Task statement: Leave out the pictures and retype all the entries below exactly.

Extracted records:
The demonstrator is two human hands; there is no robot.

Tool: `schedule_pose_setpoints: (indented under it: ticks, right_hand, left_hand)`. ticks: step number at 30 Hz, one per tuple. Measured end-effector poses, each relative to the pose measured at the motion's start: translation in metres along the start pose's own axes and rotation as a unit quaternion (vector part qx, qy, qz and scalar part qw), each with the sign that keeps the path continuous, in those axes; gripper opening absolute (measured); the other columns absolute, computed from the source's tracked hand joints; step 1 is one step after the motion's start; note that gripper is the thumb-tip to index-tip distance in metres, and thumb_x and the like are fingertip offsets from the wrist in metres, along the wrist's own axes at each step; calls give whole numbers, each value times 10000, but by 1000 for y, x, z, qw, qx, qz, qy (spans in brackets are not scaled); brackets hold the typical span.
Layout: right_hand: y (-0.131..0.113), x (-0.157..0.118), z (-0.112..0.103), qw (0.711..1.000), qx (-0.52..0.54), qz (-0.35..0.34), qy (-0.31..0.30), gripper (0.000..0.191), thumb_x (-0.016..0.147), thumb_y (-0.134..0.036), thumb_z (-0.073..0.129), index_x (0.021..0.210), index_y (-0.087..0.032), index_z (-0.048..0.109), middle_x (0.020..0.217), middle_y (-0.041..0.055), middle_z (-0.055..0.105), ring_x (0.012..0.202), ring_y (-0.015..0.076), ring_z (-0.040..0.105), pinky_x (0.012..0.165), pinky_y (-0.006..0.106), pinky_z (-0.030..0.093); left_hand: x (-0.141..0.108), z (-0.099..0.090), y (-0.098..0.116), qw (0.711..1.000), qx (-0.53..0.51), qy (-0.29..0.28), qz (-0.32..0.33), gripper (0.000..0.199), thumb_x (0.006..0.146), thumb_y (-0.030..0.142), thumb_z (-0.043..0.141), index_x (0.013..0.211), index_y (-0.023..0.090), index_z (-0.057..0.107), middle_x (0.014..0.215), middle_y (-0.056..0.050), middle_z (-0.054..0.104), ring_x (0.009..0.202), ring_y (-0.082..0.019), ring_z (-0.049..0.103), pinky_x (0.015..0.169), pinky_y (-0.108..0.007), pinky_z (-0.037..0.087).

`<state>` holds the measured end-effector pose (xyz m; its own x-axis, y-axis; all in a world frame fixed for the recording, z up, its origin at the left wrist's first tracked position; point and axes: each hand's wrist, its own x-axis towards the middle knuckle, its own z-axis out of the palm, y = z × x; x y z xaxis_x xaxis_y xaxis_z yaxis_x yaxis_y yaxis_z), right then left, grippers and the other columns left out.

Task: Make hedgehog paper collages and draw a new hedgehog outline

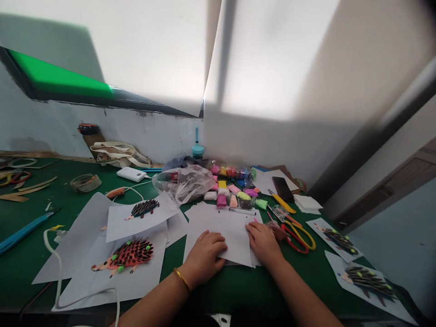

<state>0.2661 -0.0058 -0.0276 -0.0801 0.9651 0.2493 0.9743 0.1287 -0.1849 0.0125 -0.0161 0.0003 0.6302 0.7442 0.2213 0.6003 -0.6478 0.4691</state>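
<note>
A stack of white paper [235, 238] lies on the green table in front of me. My left hand [206, 254] rests on its left part, fingers bent and slightly apart, a gold bangle [182, 279] at the wrist. At the right edge of the sheets, my right hand [264, 240] lies with its fingertips on the paper. Neither hand appears to hold anything. Just beyond the hands, a capped pen [242, 211] lies across the top of the paper. Behind it are several colored clay packets [221, 200].
Red and yellow scissors [301, 236] and a yellow cutter [283, 203] lie to the right, near a dark phone [282, 188]. Hedgehog pictures [131, 255] lie on both sides. A white cable [58, 272] crosses the left side. A plastic bag [185, 181] sits farther back.
</note>
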Motion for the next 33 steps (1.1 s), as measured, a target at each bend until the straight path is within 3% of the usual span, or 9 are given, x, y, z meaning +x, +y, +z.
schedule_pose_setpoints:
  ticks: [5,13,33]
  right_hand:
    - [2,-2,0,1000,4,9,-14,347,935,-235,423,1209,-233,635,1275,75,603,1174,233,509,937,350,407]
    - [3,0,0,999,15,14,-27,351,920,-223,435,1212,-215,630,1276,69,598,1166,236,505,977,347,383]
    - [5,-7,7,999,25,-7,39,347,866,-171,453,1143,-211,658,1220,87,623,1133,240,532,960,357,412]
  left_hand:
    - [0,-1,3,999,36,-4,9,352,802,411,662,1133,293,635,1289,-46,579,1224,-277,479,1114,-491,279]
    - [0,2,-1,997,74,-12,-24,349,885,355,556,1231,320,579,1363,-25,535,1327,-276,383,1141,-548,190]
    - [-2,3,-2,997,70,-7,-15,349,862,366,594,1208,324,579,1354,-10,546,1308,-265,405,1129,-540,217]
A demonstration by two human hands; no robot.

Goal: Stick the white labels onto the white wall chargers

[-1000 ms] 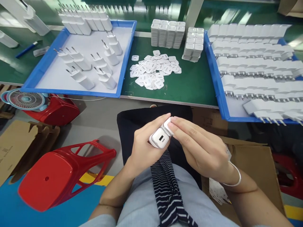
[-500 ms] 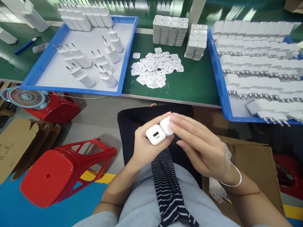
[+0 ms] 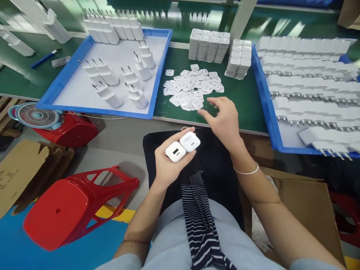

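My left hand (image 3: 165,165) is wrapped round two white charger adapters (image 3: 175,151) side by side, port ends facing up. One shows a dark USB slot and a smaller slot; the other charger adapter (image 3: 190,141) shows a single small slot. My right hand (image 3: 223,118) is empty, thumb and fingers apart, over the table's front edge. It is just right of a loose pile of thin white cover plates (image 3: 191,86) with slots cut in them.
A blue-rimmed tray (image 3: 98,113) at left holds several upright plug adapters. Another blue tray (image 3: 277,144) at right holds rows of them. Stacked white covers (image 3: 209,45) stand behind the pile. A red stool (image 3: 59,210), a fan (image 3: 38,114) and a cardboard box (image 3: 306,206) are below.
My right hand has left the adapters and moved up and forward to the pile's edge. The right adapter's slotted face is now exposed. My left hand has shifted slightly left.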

Task solution:
The demonstrator is two human hands; there is no robot.

Tool: `schedule_pose_setpoints: (indented under it: ticks, right_hand, left_hand)`. ticks: step number at 30 Hz, one per tuple. Measured end-effector poses, each relative to the pose measured at the motion's start: translation in metres along the start pose's own axes and rotation as a unit quaternion (vector part qx, qy, qz and scalar part qw), each with the sign that keeps the path continuous, in those axes; gripper opening absolute (measured); the other columns absolute, computed from the source's tracked hand joints; step 1 is one step after the motion's start; note that gripper is the thumb-tip to index-tip distance in metres, and thumb_x and the like are fingertip offsets from the wrist in metres, along the wrist's own axes at each step; calls give whole numbers, each value times 10000, but by 1000 for y, x, z, qw, qx, qz, qy (spans in brackets are not scaled); brackets hold the typical span.
Layout: right_hand: y (-0.131..0.113), x (-0.157..0.118), z (-0.112..0.103), qw (0.711..1.000), qx (-0.52..0.54), qz (-0.35..0.34), qy (-0.31..0.30), gripper (0.000..0.191), thumb_x (-0.016..0.147), thumb_y (-0.134..0.036), thumb_z (-0.073..0.129), index_x (0.021..0.210), index_y (-0.087..0.032), index_z (-0.048..0.109), middle_x (0.020..0.217), middle_y (-0.041..0.055), middle_z (-0.055..0.105), ring_x (0.012..0.202), ring_y (-0.015..0.076), ring_z (-0.040..0.105), pinky_x (0.012..0.165), pinky_y (-0.006..0.106), pinky_z (-0.030..0.093); left_hand: x (-0.141..0.108), z (-0.099..0.090), y (-0.098..0.116), qw (0.711..1.000), qx (-0.53..0.51), qy (-0.29..0.28), qz (-0.32..0.33), gripper (0.000..0.199), thumb_x (0.006..0.146), thumb_y (-0.030..0.142), thumb_z (-0.043..0.141), index_x (0.013..0.211), index_y (-0.023..0.090), index_z (-0.057..0.107), middle_x (0.014..0.215), middle_y (-0.056..0.050), middle_z (-0.054..0.104), ring_x (0.009..0.202), ring_y (-0.082..0.019), ring_z (-0.049..0.103), pinky_x (0.015..0.169), pinky_y (-0.108..0.007), pinky_z (-0.037..0.087).

`<state>` holds the measured end-effector pose (xyz m; its own x-axis, y-axis; all in a world frame fixed for the recording, z up, its origin at the left wrist's first tracked position; point and axes: each hand's wrist, its own x-axis towards the middle knuckle, its own z-axis out of the palm, y = z × x; x y z xaxis_x xaxis_y xaxis_z yaxis_x yaxis_y yaxis_z), right then left, grippers and the other columns left out.

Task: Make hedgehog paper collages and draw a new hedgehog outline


<state>0.2661 -0.0058 -0.0276 -0.0801 0.9651 0.2493 0.9743 0.1287 -0.1849 0.0125 -0.0161 0.0003 0.6302 0.7442 0.2213 0.6003 -0.6478 0.4691</state>
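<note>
A stack of white paper [235, 238] lies on the green table in front of me. My left hand [206, 254] rests on its left part, fingers bent and slightly apart, a gold bangle [182, 279] at the wrist. At the right edge of the sheets, my right hand [264, 240] lies with its fingertips on the paper. Neither hand appears to hold anything. Just beyond the hands, a capped pen [242, 211] lies across the top of the paper. Behind it are several colored clay packets [221, 200].
Red and yellow scissors [301, 236] and a yellow cutter [283, 203] lie to the right, near a dark phone [282, 188]. Hedgehog pictures [131, 255] lie on both sides. A white cable [58, 272] crosses the left side. A plastic bag [185, 181] sits farther back.
</note>
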Motion for the next 33 steps (1.1 s), as measured, a target at each bend until the straight path is within 3% of the usual span, or 9 are given, x, y, z meaning +x, +y, +z.
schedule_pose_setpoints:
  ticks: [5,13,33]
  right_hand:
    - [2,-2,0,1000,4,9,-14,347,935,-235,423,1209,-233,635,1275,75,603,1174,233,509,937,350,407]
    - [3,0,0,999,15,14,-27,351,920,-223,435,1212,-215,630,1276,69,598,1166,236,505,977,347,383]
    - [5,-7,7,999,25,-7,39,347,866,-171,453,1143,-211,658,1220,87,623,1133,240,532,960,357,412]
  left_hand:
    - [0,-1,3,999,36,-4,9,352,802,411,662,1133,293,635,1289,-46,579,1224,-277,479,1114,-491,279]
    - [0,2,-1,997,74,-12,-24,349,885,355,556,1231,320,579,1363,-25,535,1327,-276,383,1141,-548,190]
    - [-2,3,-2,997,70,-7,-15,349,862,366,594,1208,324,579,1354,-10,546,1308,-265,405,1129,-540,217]
A demonstration by two human hands; no robot.

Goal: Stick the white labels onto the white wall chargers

[-1000 ms] 
[-500 ms] 
[+0 ms] 

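My left hand (image 3: 165,165) is wrapped round two white charger adapters (image 3: 175,151) side by side, port ends facing up. One shows a dark USB slot and a smaller slot; the other charger adapter (image 3: 190,141) shows a single small slot. My right hand (image 3: 223,118) is empty, thumb and fingers apart, over the table's front edge. It is just right of a loose pile of thin white cover plates (image 3: 191,86) with slots cut in them.
A blue-rimmed tray (image 3: 98,113) at left holds several upright plug adapters. Another blue tray (image 3: 277,144) at right holds rows of them. Stacked white covers (image 3: 209,45) stand behind the pile. A red stool (image 3: 59,210), a fan (image 3: 38,114) and a cardboard box (image 3: 306,206) are below.
My right hand has left the adapters and moved up and forward to the pile's edge. The right adapter's slotted face is now exposed. My left hand has shifted slightly left.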

The exercise has been fully answered.